Britain’s Dixons Carphone said on Wednesday it would reposition its mobile phone business as it reported a 60 percent slump in first half profit, hurt by a weak mobile market as customers hold onto handsets for longer.
The British group, which issued a profit warning in August, also cut its profit forecast again for the full 2017-18 year, reflecting the later launch of the iPhone X.
But shares in Dixons Carphone which have more than halved this year, rose up to 9 percent after it said it had traded well in its second half so far, with record sales from November’s Black Friday promotional event, and would maintain its full-year dividend.
“We think its business is likely to prove more resilient than the market expects given share gains in electricals and its Nordic exposure,” said RBC Europe analyst Richard Chamberlain, who has an “outperform” rating on the stock.
Dixons Carphone, which trades as Currys, PC World and Carphone Warehouse in the Britain, said UK and Ireland mobile phone like-for-like sales fell 3 percent in the first half, while electricals sales rose 6 percent.
Chief Executive Seb James said a combination of higher handset costs and relatively incremental technology growth meant customers were holding onto handsets for longer and some were choosing a SIM-only contract in the meantime.
The group had made “a very conscious decision to fight hard to drive sales” in mobile, retaining its position as the British market leader, but the move had hit profitability.
“We recognise that the performance of the mobile division needs addressing, and are taking action to adapt our model,” said James.

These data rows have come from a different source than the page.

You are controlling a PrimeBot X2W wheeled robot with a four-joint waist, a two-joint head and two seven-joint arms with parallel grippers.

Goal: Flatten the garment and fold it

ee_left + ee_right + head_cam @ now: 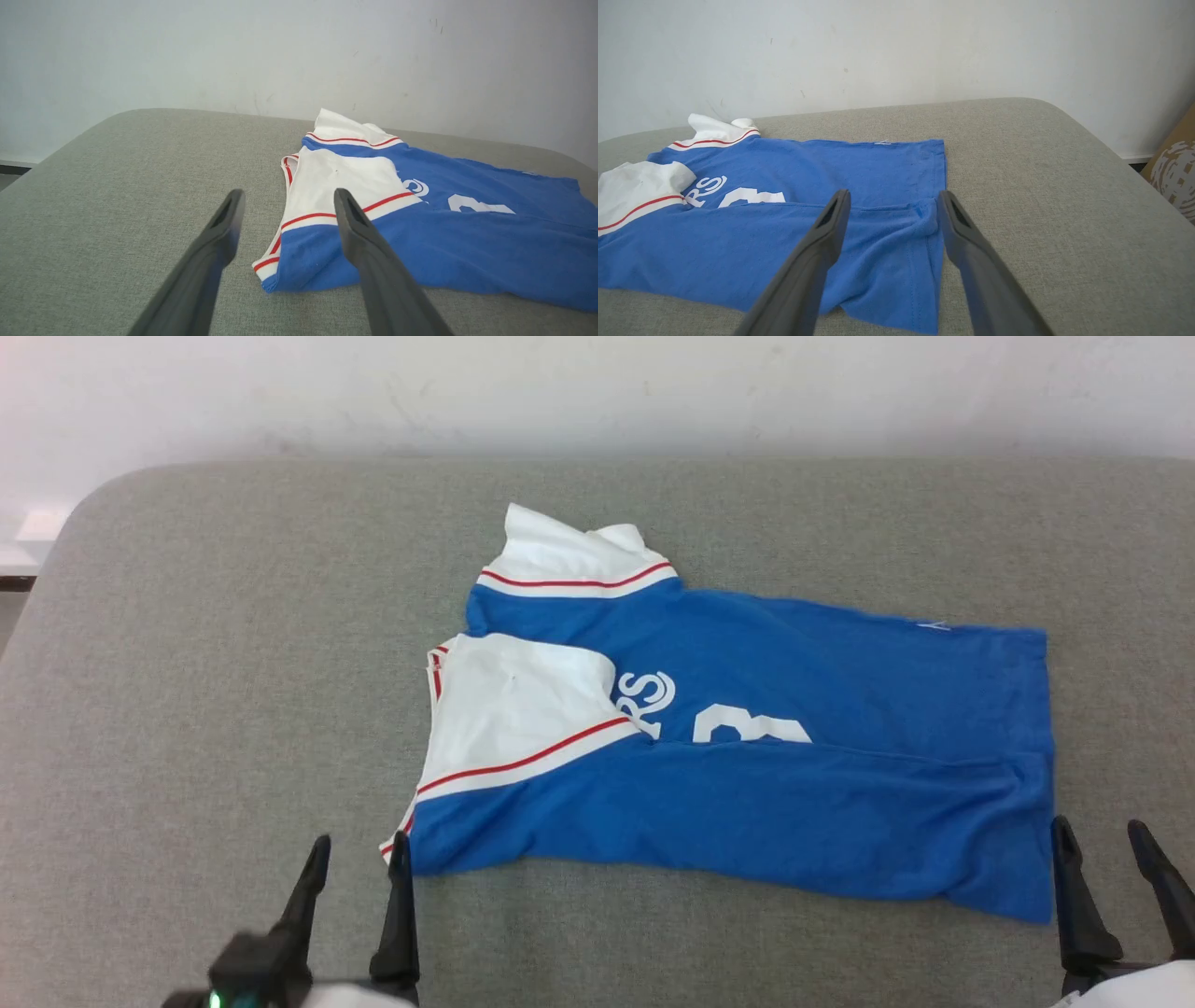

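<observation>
Left hand (360, 840) and right hand (1098, 824), both open and empty, flank the half-folded shirt (747, 784); grip near corners level, lift together.

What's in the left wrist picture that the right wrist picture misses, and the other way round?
Left wrist view: the left gripper, open, at the sleeve end of the royal-blue jersey T-shirt with white, red-striped sleeves. Right wrist view: the right gripper, open, near the shirt's stitched hem, and a brown cardboard box at the edge. Shared: the shirt's white printed number, the grey fabric surface, the white wall.
</observation>
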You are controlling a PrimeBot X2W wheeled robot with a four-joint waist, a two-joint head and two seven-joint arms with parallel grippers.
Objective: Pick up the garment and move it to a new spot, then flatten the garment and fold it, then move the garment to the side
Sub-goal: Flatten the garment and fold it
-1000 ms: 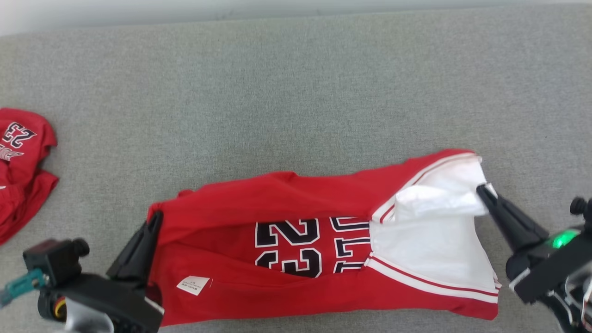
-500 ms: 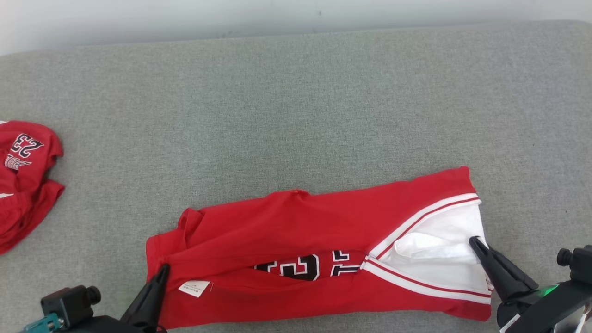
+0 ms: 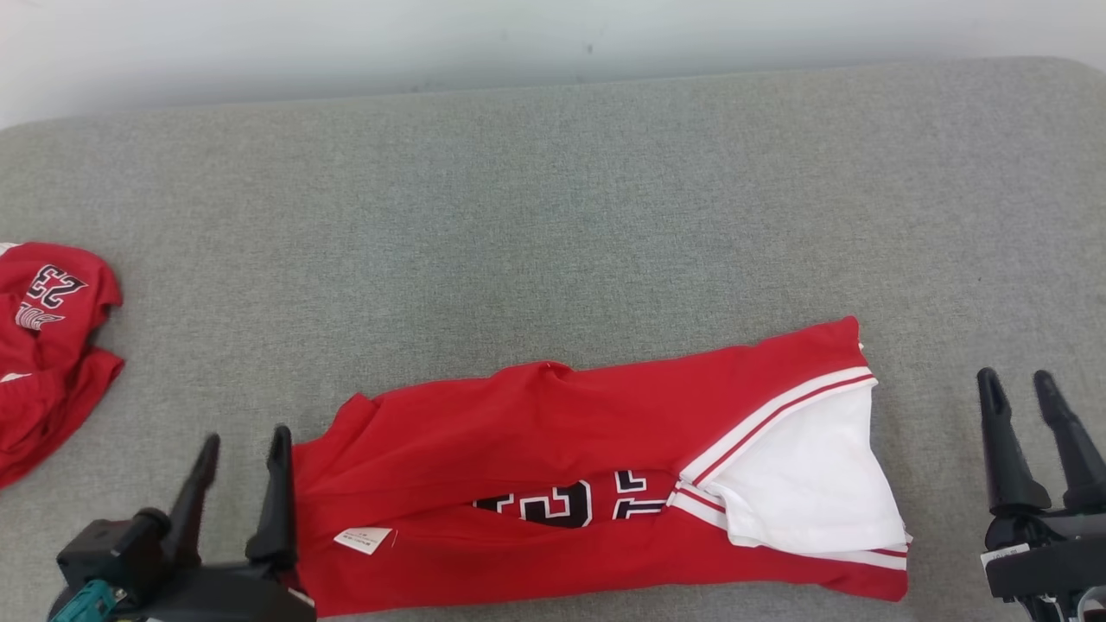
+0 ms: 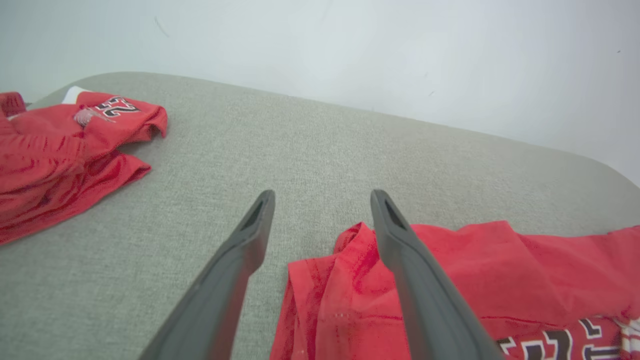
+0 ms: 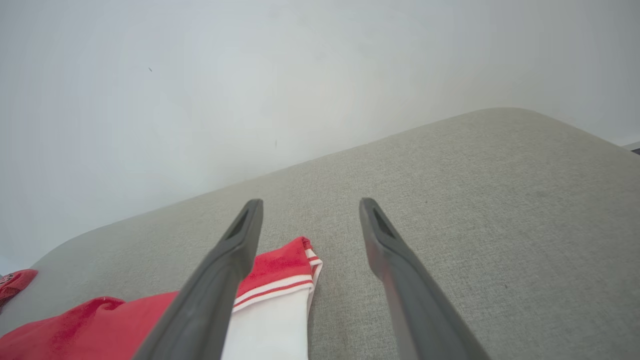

“We believe that we can, over time, reduce the complexity and capital intensity of our mobile business model, and increase the simplicity and profitability of what we do,” he said.

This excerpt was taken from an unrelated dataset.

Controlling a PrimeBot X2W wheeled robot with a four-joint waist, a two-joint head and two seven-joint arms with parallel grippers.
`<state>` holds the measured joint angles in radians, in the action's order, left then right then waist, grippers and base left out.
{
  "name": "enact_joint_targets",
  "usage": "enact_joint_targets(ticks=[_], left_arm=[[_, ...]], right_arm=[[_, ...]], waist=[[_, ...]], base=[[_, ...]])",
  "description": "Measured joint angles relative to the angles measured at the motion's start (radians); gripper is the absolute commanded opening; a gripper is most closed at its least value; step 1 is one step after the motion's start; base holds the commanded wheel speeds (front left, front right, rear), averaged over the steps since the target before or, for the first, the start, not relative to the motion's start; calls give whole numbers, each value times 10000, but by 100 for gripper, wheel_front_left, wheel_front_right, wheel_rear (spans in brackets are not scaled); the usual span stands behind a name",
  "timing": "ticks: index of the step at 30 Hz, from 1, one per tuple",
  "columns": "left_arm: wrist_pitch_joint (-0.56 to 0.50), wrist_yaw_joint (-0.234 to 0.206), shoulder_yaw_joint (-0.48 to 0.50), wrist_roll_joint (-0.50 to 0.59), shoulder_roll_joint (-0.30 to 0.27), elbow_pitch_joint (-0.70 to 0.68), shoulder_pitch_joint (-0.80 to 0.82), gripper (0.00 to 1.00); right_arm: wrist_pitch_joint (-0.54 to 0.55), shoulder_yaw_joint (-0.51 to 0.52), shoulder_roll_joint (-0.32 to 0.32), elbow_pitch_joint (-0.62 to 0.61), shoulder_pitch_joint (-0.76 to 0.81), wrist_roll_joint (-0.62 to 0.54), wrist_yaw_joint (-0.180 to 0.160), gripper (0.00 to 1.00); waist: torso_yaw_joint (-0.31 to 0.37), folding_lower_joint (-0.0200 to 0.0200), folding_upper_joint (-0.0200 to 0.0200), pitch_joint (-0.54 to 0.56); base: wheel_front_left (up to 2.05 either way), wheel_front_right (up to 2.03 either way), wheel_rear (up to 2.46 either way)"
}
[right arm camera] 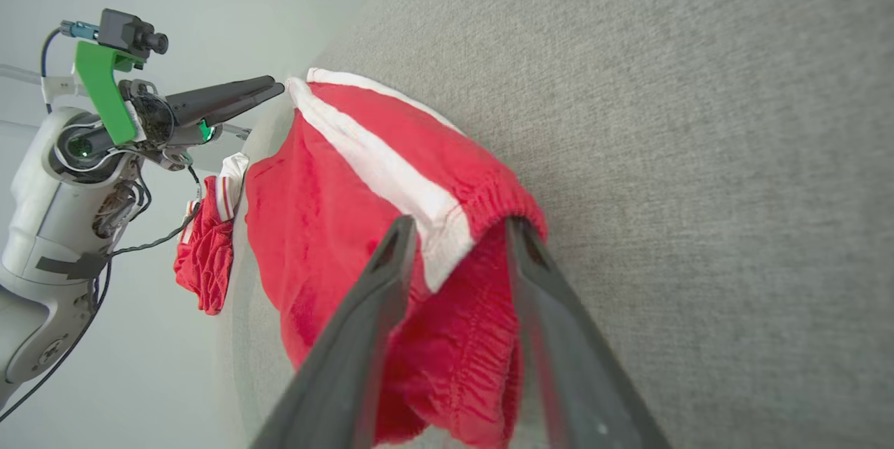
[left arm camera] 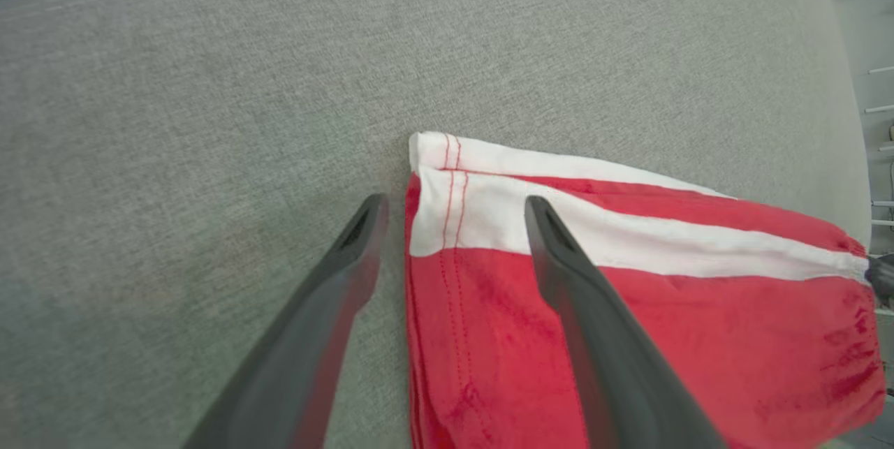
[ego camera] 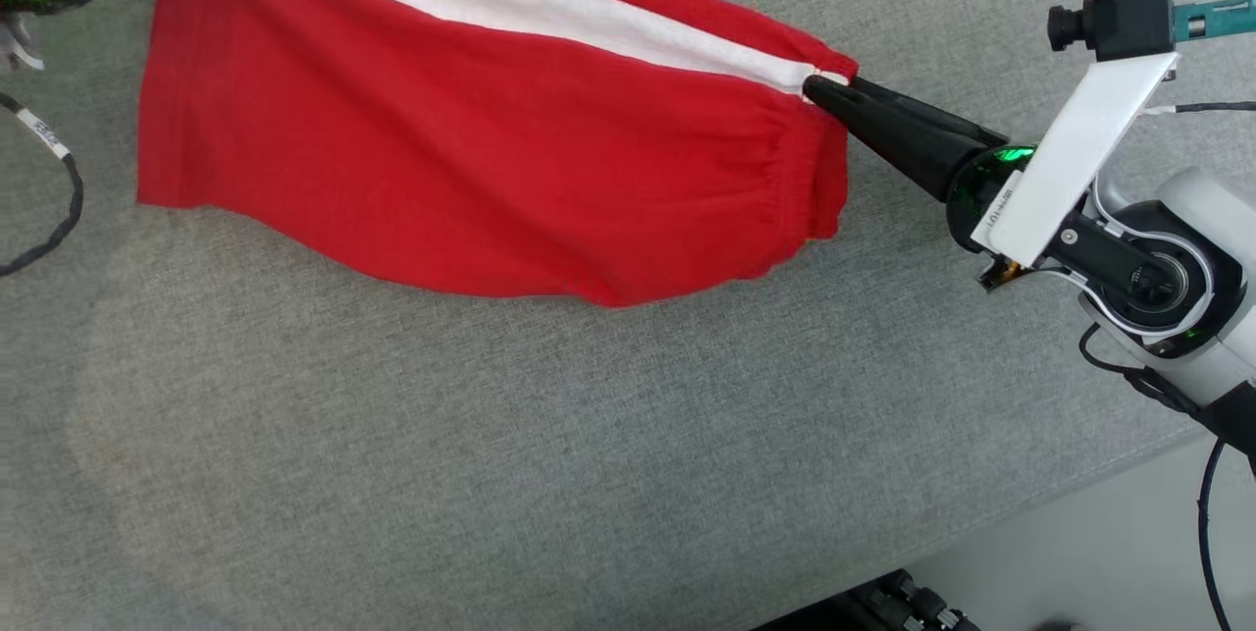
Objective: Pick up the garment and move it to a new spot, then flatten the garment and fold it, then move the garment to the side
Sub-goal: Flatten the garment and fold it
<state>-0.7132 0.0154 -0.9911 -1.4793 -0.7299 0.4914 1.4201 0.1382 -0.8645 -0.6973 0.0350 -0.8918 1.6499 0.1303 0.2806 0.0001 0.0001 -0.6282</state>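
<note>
On the grey fabric surface (ego camera: 589, 464) before us lay the red garment (ego camera: 471, 150), stretched out, white stripe along its far edge. Our right fingers (right arm camera: 370, 309) stood parted astride its gathered waistband; farther off, our left fingers (left arm camera: 580, 309) were open wide, straddling the hem corner without pinching it.

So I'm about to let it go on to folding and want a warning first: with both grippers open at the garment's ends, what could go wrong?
1. The right gripper straddles the gathered waistband; backing off could snag it and drag the garment askew.
2. The left gripper straddles the striped hem corner, so it may catch there too.
3. The garment's near edge bows and isn't flat; folding now could trap creases.
</note>
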Motion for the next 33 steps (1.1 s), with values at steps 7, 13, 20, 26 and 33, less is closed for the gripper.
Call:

Finance Director Humphrey Singer said Dixons Carphone had already improved its SIM-only range and had introduced “leasing propositions” on some phones.
More strategically the firm was considering changes to its relationships with the big phone networks – EE, O2 and Vodafone.
“Those are three big relationships with complicated, long term agreements, which we are talking to them about re-aligning,” Singer told reporters.
Dixons Carphone made an underlying pretax profit of 61 million pounds in the 26 weeks to Oct. 28 – below analysts’ average forecast of 63 million pounds and 154 million pounds in the same period last year. Group like-for-like sales rose 4 percent.
It forecast profit for the full 2017-18 year of 360 million to 400 million pounds, having forecast 360 million to 440 million pounds in August. It made 501 million pounds in 2016-17.
James said Black Friday had been a “cracker”.
“We had an all time record Black Friday in all of our territories,” he told BBC radio.